# Work item
Reproduce, exactly and in full, only the lines below from the one containing "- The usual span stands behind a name" through the one containing "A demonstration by".

# Given data
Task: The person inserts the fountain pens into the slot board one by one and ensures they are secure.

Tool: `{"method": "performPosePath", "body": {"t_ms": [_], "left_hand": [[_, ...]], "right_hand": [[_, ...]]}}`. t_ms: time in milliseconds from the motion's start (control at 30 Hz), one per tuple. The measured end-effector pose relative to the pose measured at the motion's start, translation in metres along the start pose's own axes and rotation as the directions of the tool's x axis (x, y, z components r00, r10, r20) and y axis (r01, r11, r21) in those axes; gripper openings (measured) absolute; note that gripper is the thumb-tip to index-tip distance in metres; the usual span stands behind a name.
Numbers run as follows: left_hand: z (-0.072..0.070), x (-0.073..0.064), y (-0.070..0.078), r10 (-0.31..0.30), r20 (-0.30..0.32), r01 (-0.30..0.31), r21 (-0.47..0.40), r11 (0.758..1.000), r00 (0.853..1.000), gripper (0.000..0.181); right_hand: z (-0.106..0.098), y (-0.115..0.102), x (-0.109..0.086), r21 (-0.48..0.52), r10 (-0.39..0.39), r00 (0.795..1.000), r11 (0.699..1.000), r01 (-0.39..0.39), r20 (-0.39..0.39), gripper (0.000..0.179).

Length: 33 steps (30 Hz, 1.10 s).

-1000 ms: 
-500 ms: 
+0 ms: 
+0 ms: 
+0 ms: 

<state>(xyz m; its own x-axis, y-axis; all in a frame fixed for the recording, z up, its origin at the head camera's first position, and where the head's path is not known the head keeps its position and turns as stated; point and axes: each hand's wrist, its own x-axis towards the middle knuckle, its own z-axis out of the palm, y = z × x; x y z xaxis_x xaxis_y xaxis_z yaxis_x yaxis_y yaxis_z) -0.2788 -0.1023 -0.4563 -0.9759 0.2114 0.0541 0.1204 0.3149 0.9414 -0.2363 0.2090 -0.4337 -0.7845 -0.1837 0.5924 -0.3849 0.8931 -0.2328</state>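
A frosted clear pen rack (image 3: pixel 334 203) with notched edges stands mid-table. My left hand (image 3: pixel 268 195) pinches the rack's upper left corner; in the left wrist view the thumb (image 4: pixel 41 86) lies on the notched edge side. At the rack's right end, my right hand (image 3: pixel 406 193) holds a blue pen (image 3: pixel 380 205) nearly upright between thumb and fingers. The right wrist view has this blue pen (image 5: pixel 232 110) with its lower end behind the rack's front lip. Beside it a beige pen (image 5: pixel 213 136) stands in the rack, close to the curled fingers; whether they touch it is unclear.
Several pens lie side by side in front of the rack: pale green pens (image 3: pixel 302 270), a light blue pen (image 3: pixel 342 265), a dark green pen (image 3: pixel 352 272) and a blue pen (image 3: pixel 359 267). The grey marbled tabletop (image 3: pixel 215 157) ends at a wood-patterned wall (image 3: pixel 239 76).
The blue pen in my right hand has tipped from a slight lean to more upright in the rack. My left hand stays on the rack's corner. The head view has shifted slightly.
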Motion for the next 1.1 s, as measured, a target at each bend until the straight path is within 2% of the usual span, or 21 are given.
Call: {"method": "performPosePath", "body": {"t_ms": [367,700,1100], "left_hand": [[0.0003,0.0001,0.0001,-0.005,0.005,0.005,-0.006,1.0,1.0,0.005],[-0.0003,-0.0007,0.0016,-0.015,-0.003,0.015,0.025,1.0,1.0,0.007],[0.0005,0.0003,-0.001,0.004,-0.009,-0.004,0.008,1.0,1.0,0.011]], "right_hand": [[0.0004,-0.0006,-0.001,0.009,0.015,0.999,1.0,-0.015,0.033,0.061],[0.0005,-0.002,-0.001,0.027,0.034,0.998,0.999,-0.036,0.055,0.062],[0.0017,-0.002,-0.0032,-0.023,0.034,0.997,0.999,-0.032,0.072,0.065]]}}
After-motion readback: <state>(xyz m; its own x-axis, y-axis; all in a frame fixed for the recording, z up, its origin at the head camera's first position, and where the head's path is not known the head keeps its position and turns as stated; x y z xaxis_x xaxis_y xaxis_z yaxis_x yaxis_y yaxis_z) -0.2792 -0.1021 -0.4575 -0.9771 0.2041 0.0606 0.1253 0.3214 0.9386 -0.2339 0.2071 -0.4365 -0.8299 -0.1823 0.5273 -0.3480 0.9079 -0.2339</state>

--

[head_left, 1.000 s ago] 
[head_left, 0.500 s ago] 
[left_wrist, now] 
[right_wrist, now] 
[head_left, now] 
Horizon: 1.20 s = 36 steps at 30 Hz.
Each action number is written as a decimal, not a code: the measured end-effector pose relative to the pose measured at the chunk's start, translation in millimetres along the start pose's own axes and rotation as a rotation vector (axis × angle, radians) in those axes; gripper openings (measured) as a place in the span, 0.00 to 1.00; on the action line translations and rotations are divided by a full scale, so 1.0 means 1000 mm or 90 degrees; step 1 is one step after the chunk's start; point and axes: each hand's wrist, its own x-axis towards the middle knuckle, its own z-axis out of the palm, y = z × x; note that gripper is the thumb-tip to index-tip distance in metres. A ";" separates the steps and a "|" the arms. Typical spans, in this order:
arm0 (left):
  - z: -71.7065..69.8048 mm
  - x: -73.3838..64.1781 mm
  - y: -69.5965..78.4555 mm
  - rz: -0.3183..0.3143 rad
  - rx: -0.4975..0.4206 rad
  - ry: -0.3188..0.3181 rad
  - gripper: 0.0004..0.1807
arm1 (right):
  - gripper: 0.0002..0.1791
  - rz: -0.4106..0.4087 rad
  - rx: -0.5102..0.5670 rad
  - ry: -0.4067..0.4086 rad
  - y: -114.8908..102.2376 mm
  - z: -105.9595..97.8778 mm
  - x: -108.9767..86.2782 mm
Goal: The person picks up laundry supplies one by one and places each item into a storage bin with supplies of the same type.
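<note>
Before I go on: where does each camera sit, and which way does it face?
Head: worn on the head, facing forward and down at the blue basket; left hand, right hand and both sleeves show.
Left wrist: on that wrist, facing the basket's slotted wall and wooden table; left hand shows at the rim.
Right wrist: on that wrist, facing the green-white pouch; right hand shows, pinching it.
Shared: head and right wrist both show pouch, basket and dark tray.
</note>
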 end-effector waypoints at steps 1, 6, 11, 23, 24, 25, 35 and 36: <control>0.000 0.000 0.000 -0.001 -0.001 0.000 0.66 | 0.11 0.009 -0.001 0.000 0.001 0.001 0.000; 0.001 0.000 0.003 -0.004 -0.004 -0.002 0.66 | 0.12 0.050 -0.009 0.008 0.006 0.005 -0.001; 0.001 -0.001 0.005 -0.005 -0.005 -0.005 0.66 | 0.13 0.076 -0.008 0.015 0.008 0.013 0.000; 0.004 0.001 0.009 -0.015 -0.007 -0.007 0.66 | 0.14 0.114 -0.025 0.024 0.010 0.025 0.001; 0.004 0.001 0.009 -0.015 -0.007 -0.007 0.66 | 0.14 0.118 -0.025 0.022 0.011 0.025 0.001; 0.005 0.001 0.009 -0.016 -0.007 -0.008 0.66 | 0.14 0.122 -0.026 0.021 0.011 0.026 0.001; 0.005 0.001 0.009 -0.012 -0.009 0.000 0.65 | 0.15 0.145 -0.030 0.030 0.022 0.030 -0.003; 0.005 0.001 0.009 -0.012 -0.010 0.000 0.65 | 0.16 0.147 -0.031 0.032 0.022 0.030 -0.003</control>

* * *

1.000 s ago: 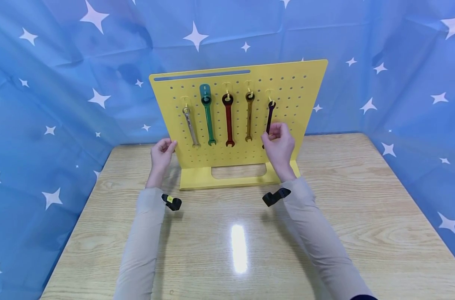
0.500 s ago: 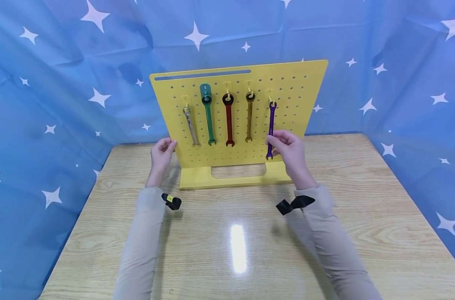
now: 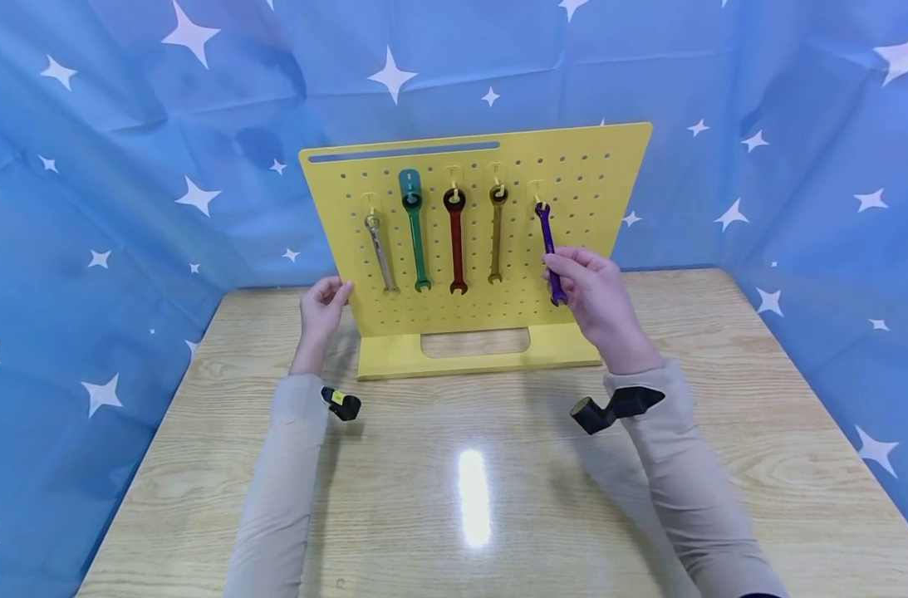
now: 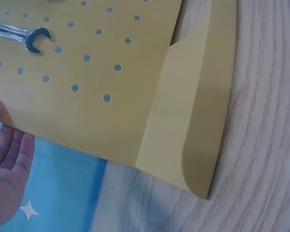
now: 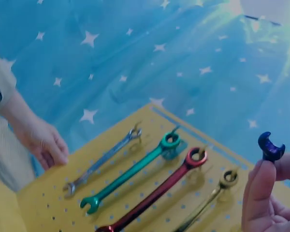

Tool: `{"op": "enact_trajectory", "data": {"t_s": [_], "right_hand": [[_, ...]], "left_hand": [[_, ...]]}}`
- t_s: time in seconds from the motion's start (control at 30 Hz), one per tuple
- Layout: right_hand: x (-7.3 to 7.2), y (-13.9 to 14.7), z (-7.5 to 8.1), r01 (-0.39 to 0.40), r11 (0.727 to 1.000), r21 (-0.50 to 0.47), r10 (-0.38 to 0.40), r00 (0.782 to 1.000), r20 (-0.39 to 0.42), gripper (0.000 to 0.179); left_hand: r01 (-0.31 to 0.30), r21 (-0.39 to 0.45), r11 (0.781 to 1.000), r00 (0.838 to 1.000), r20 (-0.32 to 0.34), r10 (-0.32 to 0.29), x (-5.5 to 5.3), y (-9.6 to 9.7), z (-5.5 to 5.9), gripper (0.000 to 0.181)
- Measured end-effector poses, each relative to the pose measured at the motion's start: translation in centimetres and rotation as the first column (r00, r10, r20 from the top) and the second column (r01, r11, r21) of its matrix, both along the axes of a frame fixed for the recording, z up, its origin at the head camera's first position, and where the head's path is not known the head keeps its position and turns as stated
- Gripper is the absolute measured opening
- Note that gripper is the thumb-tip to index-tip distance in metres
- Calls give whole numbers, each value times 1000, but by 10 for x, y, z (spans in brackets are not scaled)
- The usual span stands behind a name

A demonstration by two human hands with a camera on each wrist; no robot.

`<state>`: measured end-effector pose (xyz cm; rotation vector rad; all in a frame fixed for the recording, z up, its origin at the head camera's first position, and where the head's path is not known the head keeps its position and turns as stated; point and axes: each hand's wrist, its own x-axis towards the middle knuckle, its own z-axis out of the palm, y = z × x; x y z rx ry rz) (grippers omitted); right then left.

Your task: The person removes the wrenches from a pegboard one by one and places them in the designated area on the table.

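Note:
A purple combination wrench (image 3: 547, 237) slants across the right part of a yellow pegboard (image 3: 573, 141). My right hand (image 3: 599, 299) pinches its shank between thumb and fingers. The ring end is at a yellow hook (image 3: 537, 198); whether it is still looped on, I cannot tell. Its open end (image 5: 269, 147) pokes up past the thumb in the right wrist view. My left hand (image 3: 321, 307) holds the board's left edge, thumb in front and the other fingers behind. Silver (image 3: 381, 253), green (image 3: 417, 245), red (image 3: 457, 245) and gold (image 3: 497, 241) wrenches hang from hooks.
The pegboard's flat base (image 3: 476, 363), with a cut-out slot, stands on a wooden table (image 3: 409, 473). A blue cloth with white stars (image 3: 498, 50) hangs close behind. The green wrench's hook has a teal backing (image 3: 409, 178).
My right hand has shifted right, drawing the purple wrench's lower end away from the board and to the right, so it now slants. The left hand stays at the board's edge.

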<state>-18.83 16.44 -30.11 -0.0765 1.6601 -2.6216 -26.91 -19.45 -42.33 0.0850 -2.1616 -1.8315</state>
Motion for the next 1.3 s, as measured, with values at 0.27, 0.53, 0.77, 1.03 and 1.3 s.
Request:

# Answer below
- The usual span stands behind a name

A demonstration by two human hands with a camera on each wrist; no robot.

The work on this exercise is now complete.